Throughout the coronavirus pandemic, President Donald Trump has had two different task forces in response to the crisis: an official task force led by Vice President Mike Pence and includes medical experts Dr. Anthony Fauci and Dr. Deborah Birx and a secondary task force that is led by White House Senior Adviser Jared Kushner. Kushner, however, was a key figure in the Trump White House long before the pandemic, and in an article for GQ, journalist Luke Darby notes that a former White House official has described Kushner as the "de facto president of the United States.'
Trump has had an insanely high turnover in his administration, but Kushner (who is the president's son-in-law and is married to his daughter, Ivanka Trump — also a White House senior adviser) is among the loyalists who has stuck with the president. And Darby's article focuses on how influential Kushner has been in the Trump Administration.
Darby notes that Vanity Fair's Gabriel Sherman quoted a former White House official as saying, "Jared is running everything. He's the de facto president of the United States." And the GQ journalist points out that when Time interviewed Trump's 2020 campaign manager, Brad Parscale, for a profile of Kushner published on January 16, Parscale asserted, "Nobody has more influence in the White House than Jared. Nobody has more influence outside the White House than Jared. He's No. 2 after Trump."
It was Kushner, in fact, who appointed Parscale to manage Trump's reelection campaign. And according to a Republican insider Sherman quoted in his article, Kushner treated former Acting White House Chief of Staff Mick Mulvaney "like the help."

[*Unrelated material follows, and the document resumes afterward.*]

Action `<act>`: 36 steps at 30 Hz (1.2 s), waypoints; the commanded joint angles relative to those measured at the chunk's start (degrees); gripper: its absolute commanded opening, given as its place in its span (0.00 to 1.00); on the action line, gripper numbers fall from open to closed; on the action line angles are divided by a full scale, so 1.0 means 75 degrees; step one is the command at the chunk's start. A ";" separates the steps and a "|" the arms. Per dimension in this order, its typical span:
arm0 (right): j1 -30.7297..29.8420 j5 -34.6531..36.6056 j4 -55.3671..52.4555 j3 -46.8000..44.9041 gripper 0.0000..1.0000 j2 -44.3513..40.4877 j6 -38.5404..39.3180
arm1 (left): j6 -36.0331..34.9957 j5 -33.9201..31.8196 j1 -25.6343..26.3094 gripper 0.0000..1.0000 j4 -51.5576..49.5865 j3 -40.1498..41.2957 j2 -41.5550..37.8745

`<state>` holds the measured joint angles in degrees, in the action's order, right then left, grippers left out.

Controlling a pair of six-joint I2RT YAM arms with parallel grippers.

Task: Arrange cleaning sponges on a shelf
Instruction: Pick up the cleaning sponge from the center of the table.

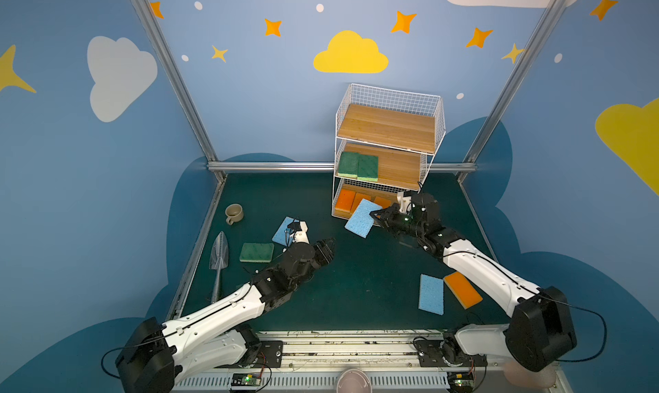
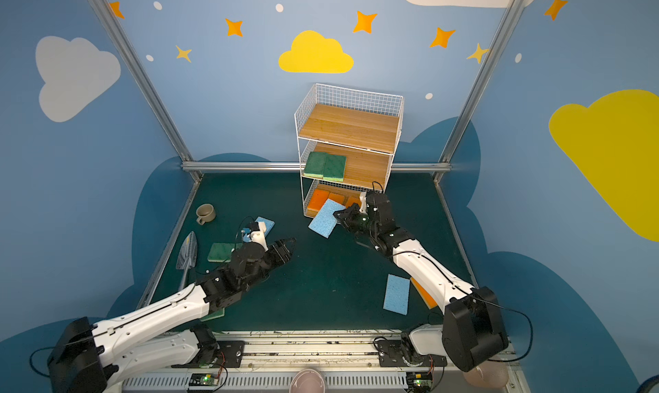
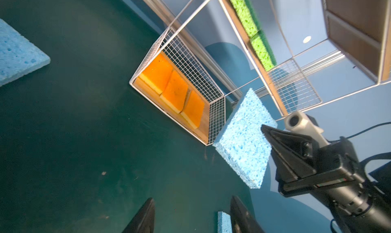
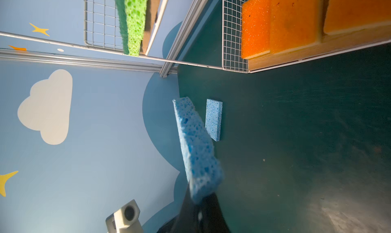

Darby stresses that Kushner has encouraged some of Trump's worst behavior.
"Current and former White House officials described to Vanity Fair a Kushner who is as vindictive and myopic as Trump himself," Darby explains. "After the Senate acquitted Trump of impeachment charges without calling a single witness, Kushner reportedly pushed for a sweeping purge of officials who weren't deemed loyal enough during the hearings."
Moreover, Darby adds, "Like Trump — when it comes to fighting the coronavirus outbreak — Kushner appears more concerned with the stock market than with public health. One Republican briefed on the administration's coronavirus response told Vanity Fair that as early as mid-January, advisers were sounding alarms, but 'Jared kept saying the stock market would go down, and Trump wouldn't get reelected.'"
Darby observes that according to researchers at Johns Hopkins University in Baltimore, the U.S. has "nearly 60,000 deaths" from coronavirus — a figure that increased to more than 61,000 after GQ published Darby's article."